- Directed by: Lasse Åberg
- Written by: Lasse Åberg
- Produced by: Bo Jonsson Serina Björnbom Christer Abrahamsen
- Starring: Lasse Åberg Jon Skolmen
- Cinematography: Mats Axby
- Music by: Janne Schaffer, Björn J:son Lindh
- Distributed by: AB Svensk Filmindustri
- Release date: 25 December 2011 (Sweden);
- Country: Sweden
- Language: Swedish

= The Stig-Helmer Story =

2011 Swedish comedy film

The Stig-Helmer Story is a Swedish comedy film which was released to cinemas in Sweden on 25 December 2011, directed by Lasse Åberg.
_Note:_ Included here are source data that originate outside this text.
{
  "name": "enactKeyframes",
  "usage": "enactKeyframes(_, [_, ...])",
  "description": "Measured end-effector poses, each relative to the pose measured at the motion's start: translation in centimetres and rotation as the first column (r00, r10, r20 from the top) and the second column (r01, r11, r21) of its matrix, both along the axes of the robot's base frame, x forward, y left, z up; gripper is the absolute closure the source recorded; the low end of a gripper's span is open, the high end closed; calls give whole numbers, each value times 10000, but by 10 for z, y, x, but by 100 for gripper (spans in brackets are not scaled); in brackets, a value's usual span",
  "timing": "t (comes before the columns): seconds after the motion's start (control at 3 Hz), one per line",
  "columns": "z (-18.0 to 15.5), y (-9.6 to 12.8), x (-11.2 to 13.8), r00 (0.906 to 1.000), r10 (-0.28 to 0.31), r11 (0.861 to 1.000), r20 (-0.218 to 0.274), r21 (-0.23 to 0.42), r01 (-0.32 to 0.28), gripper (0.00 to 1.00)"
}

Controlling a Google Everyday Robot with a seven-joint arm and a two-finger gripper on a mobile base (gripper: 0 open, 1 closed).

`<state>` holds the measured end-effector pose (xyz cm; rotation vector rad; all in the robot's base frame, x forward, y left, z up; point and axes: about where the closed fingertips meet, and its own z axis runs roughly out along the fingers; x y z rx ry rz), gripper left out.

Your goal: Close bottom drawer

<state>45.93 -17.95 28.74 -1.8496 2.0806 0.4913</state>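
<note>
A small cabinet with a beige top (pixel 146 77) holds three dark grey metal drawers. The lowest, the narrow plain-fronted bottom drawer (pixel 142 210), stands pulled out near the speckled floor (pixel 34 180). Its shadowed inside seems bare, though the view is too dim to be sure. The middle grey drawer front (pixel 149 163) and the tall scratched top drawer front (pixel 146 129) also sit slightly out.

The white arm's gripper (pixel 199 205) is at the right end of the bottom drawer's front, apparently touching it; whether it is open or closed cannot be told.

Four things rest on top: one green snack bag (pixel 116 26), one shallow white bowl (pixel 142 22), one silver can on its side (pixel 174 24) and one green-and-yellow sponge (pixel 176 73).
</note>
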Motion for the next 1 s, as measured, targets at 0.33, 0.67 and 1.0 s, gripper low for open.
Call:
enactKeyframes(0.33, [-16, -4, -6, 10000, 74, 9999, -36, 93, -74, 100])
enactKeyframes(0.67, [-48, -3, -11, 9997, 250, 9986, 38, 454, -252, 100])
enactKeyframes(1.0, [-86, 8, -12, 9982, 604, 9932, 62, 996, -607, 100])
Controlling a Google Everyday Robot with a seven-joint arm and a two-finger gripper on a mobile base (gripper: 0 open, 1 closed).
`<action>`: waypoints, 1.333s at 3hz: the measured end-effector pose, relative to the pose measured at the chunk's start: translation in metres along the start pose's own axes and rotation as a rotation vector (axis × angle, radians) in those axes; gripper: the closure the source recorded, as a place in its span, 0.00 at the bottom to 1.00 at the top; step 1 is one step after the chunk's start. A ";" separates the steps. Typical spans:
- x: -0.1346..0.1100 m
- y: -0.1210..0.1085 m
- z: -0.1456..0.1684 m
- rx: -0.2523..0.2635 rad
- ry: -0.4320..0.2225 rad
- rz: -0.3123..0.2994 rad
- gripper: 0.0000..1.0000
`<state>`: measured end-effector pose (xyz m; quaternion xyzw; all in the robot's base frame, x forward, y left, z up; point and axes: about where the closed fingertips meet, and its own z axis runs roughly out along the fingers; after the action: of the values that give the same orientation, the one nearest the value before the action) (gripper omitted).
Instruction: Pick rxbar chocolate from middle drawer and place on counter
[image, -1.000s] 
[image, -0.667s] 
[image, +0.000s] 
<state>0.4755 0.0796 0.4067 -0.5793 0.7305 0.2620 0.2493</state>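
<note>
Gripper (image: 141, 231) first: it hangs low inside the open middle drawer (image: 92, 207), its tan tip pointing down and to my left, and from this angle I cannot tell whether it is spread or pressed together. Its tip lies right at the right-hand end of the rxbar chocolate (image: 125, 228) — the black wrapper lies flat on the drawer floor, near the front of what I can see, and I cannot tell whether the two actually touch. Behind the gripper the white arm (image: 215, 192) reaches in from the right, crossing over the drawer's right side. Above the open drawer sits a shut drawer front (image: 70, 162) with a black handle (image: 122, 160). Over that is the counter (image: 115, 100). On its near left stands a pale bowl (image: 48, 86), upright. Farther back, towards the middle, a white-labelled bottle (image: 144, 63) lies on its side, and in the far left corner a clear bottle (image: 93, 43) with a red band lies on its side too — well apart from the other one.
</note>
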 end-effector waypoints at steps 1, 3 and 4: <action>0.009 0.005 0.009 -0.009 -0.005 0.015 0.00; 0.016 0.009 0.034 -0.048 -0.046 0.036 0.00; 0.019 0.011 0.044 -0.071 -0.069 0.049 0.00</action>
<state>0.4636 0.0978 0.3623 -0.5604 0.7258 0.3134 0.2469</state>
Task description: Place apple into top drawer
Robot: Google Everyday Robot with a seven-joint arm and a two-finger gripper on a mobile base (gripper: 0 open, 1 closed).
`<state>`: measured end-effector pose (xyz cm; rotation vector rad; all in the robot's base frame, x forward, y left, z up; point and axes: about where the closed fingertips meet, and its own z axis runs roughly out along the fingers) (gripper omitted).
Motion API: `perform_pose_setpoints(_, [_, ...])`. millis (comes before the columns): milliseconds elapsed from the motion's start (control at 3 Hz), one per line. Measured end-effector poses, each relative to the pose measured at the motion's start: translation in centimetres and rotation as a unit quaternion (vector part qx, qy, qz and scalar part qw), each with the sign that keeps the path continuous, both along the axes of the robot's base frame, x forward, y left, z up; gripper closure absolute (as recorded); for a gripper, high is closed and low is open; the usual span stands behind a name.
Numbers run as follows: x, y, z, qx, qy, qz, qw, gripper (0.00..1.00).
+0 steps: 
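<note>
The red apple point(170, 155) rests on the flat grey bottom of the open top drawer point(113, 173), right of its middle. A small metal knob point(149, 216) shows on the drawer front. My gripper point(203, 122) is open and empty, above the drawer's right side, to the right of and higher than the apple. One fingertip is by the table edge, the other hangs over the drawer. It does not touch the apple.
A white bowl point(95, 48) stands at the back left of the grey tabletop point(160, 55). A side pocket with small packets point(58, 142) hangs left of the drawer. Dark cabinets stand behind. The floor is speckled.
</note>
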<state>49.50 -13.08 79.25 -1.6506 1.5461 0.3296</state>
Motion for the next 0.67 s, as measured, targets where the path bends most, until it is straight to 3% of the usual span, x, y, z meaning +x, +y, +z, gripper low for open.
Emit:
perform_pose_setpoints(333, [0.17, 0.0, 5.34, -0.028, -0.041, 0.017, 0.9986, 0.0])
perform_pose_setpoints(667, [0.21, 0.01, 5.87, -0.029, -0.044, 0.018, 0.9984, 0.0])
The film is the sixth film in the Sällskapsresan film series about Stig-Helmer Olsson.

== Cast ==
- Lasse Åberg as Stig-Helmer (71 years old)
- Tobias Jacobsson as Stig-Helmer (20 years old)
- Filip Arsic Johnsson as Stig-Helmer (12 years old)
- Jon Skolmen as Ole Bramserud
- Ida Högberg as Annika (18 years old)
- Tove Edfeldt as Hjördis
- Bill Hugg as Julle
- Jonas Bane as Biffen (20 years old)
- Nils Bodner as Biffen (12 years old)
- Andreas Nilsson as the major
- Elisabet Carlsson as Märta
- Stefan Sauk as Biffen's father
- Cecilia Ljung as Svea
- Patrick Jakobsson as Mr Cheng

== Reception ==
The film has received mixed reviews. The Swedish newspaper Aftonbladet rated the film as 3/5, Expressen as 2/5, Metro as 3/5 and Svenska Dagbladet as 4/6.